Одна задругой появлялись отметки. «X Икс-рэй» сел в 5.20. «Y Йоркер» сел в 5.22. Наконец была заполнена вся доска, кроме одной клеточки — «S Шугар». Обычно это очень тяжело — сидеть и ждать, пока будет заполнена последняя клеточка. Но сегодня мне было еще тяжелее, чем обычно, так как пилотом этого самолета был лейтенант Стоффер.

Я сидел и курил одну сигарету за другой, пока не рассвело окончательно. Пришел ординарец и поднял шторы светомаскировки. Я хотел пойти в комнату отдыха экипажей, чтобы переговорить с парнями, но не мог оставить ее одну. Они сидела молча, глядя куда-то в пространство. Это был страшный взгляд… Затем мелькнул лучик надежды, так как зазвонил телефон. Служба наблюдения сообщила, что одиночный «Манчестер» пересек линию берега и направляется к нам. Может, это Гарри? Ее лицо осветила улыбка, Мэри не могла говорить. Ее глаза заблестели от старательно сдерживаемых слез. Но тут снова позвонил наблюдатель и сообщил, что это самолет 50-й эскадрильи. В конце концов, я поднялся, взял Мэри за руку и повел к своему автомобилю. Она не плакала, так как была очень мужественной девушкой, уж простите такое определение. Она сказала, что хочет заглянуть в офицерское общежитие, чтобы забрать сделанные накануне покупки. В сумке лежал пакет кукурузных хлопьев, банка мармелада, немного масла и сахара, кусочек бекона — простые привычные мелочи, которые покупают хозяйки. Она крепко прижимала к себе эту сумку, пока я вел ее к дому. Когда я ехал назад, то сам чуть не расплакался.

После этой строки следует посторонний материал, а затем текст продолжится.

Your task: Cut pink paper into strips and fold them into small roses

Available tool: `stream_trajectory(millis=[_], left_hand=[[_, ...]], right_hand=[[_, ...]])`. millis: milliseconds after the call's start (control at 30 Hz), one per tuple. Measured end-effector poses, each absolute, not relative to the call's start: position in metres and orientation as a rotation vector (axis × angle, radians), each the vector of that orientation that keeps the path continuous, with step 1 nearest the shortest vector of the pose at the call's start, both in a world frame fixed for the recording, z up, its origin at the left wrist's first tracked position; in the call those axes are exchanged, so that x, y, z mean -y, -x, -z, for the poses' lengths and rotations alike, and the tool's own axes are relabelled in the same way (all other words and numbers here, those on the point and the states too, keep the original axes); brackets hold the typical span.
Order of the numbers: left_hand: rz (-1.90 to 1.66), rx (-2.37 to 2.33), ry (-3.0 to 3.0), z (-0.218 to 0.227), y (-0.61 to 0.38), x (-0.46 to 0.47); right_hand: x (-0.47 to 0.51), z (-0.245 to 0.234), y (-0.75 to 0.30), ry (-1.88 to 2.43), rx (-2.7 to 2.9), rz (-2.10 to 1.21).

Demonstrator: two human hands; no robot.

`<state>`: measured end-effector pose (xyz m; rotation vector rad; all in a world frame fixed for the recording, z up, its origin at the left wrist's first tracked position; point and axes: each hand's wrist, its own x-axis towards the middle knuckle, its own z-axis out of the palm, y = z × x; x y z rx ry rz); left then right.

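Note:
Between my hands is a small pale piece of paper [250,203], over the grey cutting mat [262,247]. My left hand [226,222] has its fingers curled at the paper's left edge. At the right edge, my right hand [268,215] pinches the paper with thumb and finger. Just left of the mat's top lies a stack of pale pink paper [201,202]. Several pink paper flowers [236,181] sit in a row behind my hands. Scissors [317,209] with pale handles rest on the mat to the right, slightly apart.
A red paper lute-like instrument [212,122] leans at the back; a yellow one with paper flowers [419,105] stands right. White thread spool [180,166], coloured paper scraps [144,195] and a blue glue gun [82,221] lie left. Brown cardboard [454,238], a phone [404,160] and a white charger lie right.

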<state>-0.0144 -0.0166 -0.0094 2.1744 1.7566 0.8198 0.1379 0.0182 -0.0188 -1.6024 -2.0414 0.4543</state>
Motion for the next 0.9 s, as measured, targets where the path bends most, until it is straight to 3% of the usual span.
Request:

Несмотря на успех налетов на Варнемюнде и Росток, было совершенно ясно, что весна принесет некоторые изменения в действиях Бомбардировочного Командования, если мы всерьез намерены уничтожать цели. В один не прекрасный майский день, когда погода помешала полетам, было проведено совещание, на котором обсуждался только один вопрос. Как положить на цель больше бомб? Председательствовал вице-маршал Коритон. Он много лет сидел в министерстве авиации, а теперь получил свой шанс в виде назначения командиром бомбардировочной группы. Он был умным, вежливым и изобретательным человеком, который пользовался большой популярностью у личного состава группы. Коритон принадлежал к тем командирам, которые стремятся вникнуть во все. Он мог влезть в самолет и затеять с удивленным электриком спор над схемой электрических цепей бомбардировщика, поразив его своими знаниями. Для меня и других командиров эскадрилий он был лучшим командиром группы, которого мы когда-либо встречали. Вероятно, второго такого просто не существует. На всех солдат и офицеров своей группы он смотрел, как на собственных детей, и вел себя, как любящий отец. На своем маленьком «Прокторе» он регулярно облетал все аэродромы, чтобы лично убедиться, что все идет нормально.